Prezado(a) aluno(a),
Neste material, busquei trazer para você as definições de Linguística baseada na
teoria de Ferdinand de Saussure, um dos principais linguistas e estudiosos da língua que
já existiu.
Os conceitos estabelecidos por ele foram essenciais para que se pudesse estudam
a língua sob uma perspectiva mais profunda e não apenas baseada na escrita e em todo o
formalismo que até então havia estabelecido.
Fato é que Saussure deixou um importante legado conceitual para que os estudos
fossem ainda mais aprimorados nos anos e décadas posteriores.

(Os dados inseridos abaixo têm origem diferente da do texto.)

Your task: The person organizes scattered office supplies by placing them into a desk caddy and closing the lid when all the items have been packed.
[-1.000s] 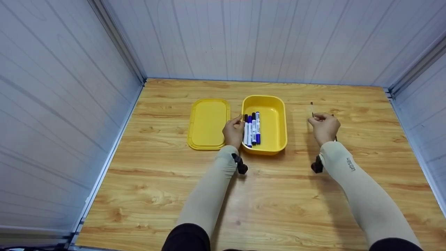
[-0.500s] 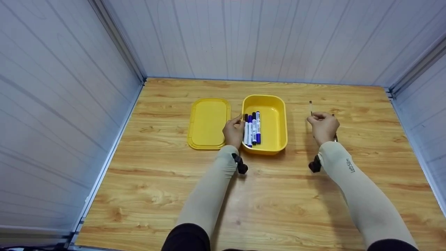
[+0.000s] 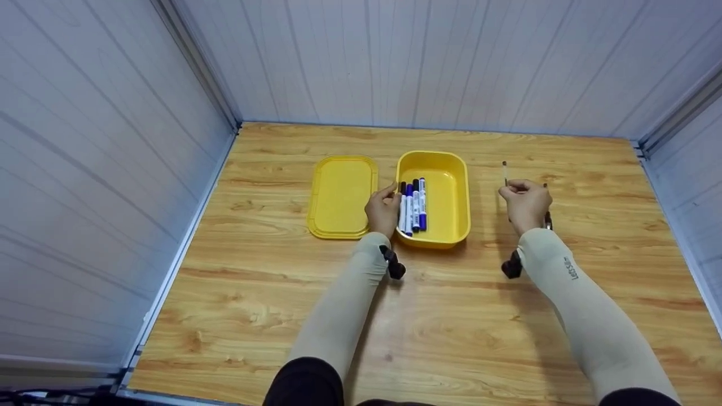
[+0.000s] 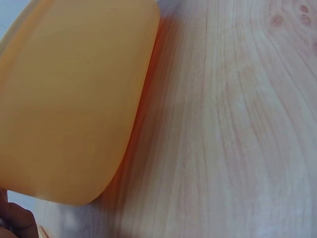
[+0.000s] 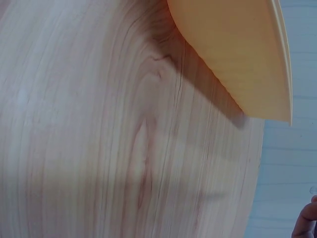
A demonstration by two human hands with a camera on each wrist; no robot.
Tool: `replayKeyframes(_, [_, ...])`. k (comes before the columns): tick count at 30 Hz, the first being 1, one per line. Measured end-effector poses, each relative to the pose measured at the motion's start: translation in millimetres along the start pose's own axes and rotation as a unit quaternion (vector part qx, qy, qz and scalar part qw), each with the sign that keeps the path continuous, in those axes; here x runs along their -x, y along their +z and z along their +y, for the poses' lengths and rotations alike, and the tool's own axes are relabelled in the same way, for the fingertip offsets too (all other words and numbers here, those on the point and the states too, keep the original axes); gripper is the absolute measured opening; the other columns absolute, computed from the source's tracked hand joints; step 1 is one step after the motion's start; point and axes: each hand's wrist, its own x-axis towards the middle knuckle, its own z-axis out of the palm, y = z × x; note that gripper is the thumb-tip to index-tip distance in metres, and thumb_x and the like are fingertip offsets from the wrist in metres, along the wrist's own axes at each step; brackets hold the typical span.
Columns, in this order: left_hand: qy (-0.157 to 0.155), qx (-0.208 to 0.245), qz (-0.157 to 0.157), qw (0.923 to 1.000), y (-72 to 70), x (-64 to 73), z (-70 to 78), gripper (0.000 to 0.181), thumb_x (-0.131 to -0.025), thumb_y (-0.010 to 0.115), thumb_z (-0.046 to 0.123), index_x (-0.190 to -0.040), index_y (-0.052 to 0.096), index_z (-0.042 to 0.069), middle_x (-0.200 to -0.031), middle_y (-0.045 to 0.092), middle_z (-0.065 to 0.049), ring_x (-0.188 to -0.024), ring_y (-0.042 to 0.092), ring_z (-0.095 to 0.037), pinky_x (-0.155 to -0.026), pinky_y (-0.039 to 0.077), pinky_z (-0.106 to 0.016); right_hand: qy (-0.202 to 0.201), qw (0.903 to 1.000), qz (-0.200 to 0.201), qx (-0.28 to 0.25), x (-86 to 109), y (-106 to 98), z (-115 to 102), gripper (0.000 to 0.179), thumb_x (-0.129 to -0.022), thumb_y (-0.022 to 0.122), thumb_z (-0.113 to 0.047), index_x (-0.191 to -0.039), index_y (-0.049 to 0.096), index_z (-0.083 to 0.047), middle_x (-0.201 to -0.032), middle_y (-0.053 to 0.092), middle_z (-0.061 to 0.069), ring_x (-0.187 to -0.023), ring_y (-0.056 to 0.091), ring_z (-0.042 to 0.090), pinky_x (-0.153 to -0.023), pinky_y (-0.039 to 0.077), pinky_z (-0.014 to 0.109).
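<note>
Your left hand (image 3: 383, 211) grips the yellow box (image 3: 449, 208); slim pen (image 3: 505, 173) jutting ahead of your pinching right hand (image 3: 527, 206) could slip if loosened.

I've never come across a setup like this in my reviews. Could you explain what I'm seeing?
There is no robot here: a person works with two bare hands. The wide picture comes from a camera on the head, looking forward and down. The other two come from cameras on each wrist; they mostly show the table and the outside of the box up close.

On the wooden table stands that yellow box, with four markers inside; left of it lies a yellow lid.

The left hand is at the box's left rim; whether it grips is hard to tell. The right hand, right of the box, pinches a thin stick with a dark end.
</note>
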Motion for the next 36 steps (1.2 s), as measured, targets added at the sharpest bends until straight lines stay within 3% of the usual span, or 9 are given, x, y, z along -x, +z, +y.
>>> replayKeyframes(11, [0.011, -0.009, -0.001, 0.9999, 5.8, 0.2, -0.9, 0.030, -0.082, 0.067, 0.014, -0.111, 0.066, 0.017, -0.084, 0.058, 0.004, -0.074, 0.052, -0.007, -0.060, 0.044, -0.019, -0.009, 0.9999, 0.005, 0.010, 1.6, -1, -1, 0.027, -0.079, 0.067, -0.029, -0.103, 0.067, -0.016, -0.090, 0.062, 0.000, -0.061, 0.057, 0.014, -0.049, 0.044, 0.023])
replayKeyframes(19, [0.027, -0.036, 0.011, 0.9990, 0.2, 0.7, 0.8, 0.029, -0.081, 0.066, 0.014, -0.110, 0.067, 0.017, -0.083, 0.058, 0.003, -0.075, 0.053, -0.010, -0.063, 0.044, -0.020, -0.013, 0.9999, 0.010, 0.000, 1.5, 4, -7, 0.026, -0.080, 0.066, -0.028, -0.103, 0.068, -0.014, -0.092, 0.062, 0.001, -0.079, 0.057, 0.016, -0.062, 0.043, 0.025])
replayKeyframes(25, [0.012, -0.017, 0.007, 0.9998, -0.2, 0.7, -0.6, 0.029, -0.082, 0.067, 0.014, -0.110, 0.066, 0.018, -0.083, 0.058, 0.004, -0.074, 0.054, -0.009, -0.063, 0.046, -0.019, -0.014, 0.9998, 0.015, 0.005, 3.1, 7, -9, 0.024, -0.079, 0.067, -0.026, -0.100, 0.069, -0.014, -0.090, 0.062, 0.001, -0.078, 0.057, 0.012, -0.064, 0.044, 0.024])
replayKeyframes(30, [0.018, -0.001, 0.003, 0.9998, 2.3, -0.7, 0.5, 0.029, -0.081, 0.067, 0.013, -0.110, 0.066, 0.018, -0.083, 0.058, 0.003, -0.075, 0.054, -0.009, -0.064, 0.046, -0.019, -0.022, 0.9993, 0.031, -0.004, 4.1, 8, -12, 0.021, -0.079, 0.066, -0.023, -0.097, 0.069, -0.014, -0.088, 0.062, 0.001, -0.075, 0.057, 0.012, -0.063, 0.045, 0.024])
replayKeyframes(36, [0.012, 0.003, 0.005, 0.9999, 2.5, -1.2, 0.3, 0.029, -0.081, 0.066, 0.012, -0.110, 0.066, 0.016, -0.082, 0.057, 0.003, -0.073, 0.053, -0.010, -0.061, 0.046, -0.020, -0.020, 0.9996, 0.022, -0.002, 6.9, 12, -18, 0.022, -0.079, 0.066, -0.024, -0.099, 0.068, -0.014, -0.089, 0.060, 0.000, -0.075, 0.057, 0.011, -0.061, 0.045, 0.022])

A linguística é uma ciência viva que estuda a língua em suas mais variadas vertentes,
e mesmo que haja descobertas recentes e maneiras distintas de aplicá-la, fica evidente que
não há uma norma fechada e uma verdade absoluta quando se trata do estudo de algo que
é social.
Foram tecidas também considerações sobre os tipos de gramáticas, evidenciando
os quesitos da gramática descritiva e sua oposição à normativa, o que faz do estudo da
língua um aspecto ainda mais completo.
Espero que as dúvidas tenham sido sanadas e que todas as informações tenham
chegado até você de maneira didática e possível de compreensão.
A partir de agora acreditamos que você já está preparado para seguir em frente e
aplicar a gramática de forma eficiente e real, que é o que podemos chamar de semantização
da gramática na prática.

Até uma próxima oportunidade. Muito Obrigada!